Kato Tsuyoshi, Haro Hirotaka, Komori Hiromichi, Shinomiya Kenichi
Department of Spinal and Orthopaedic Surgery, Tokyo Medical and Dental University, Graduate School of Medicine, 1-5-45 Yushima, Bunkyo-ku, Tokyo 113-5819, Japan.
Spine J. 2005 Sep-Oct;5(5):479-88. doi: 10.1016/j.spinee.2005.01.010.
Various materials have been tested for their ability to maintain a barrier between muscles and epidural space in order to physically or chemically inhibit scar ingrowths. Hyaluronic acid (HA) solution and gel have been reported to be effective in preventing adhesions postlaminectomy; however, neither has been used clinically after spinal surgery.
To determine the efficacy of HA sheet for the prevention of postlaminectomy adhesions compared with that of HA gel or another sheet.
STUDY DESIGN/SETTING: An animal model of lumbar laminectomy in rabbits was used to study postoperative scar tissue formation around the spinal cord. The histologic effects of HA sheet were compared with those of Gelfoam (GF) and further evaluated by an inflammation model using rhTNF-alpha.
Rabbit.
Histologic examination.
Five rabbits were killed at 2, 4, 8, and 24 weeks after laminectomy, respectively.
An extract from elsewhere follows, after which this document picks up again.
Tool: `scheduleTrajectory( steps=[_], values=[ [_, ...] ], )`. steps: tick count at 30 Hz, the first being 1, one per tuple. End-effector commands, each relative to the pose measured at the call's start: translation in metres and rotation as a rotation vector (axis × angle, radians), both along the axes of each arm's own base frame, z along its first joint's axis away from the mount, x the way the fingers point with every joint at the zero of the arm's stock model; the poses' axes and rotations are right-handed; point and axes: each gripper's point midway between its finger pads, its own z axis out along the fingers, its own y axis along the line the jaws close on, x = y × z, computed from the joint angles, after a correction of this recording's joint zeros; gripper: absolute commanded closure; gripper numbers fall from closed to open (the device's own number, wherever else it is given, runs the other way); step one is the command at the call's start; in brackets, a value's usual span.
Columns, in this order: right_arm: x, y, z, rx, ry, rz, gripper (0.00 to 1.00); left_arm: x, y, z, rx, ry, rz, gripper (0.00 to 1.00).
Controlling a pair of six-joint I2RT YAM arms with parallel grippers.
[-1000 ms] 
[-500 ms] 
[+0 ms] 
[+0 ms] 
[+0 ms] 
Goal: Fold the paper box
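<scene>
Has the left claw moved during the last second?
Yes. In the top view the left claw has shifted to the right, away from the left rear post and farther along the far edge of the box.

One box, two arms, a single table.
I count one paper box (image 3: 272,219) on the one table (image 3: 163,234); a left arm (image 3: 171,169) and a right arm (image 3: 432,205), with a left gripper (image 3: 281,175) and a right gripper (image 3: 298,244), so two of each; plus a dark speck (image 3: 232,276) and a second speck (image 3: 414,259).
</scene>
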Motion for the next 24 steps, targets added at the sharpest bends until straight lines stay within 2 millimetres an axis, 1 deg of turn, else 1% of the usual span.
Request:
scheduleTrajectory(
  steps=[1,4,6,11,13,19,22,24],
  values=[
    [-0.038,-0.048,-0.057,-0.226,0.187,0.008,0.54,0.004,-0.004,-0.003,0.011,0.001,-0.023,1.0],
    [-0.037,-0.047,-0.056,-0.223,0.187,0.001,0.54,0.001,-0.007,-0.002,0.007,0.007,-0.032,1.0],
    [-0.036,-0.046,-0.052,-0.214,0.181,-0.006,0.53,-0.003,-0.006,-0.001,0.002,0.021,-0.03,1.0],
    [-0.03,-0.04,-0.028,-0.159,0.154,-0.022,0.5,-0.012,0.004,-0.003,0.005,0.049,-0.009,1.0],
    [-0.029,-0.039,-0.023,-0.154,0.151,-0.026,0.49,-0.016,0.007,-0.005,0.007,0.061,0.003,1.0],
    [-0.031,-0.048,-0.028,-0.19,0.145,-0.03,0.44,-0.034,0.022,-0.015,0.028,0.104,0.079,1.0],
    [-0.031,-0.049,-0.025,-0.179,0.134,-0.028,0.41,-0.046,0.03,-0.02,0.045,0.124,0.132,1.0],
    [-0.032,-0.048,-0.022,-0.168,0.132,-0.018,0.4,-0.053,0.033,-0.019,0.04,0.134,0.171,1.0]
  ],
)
Another 18 rabbits were examined in an environment of active inflammation experimentally induced by rhTNF-alpha to compare the effects of HA sheet with those of GF or HA gel. Histologic examination was performed to quantitatively assess invasive scar formation or inflammation postlaminectomy, and then, the histologic effects of HA sheet were compared with those of GF or HA gel.
In the HA group, significantly, the area of subarachnoid space was larger, distance from the surface of dura to scar tissues was greater, the number of inflammatory cells in the scar tissues at the site of laminectomy was less, and enlargement of dura was suppressed. Using an inflammation model, we also demonstrated the efficacy of HA sheet treatment.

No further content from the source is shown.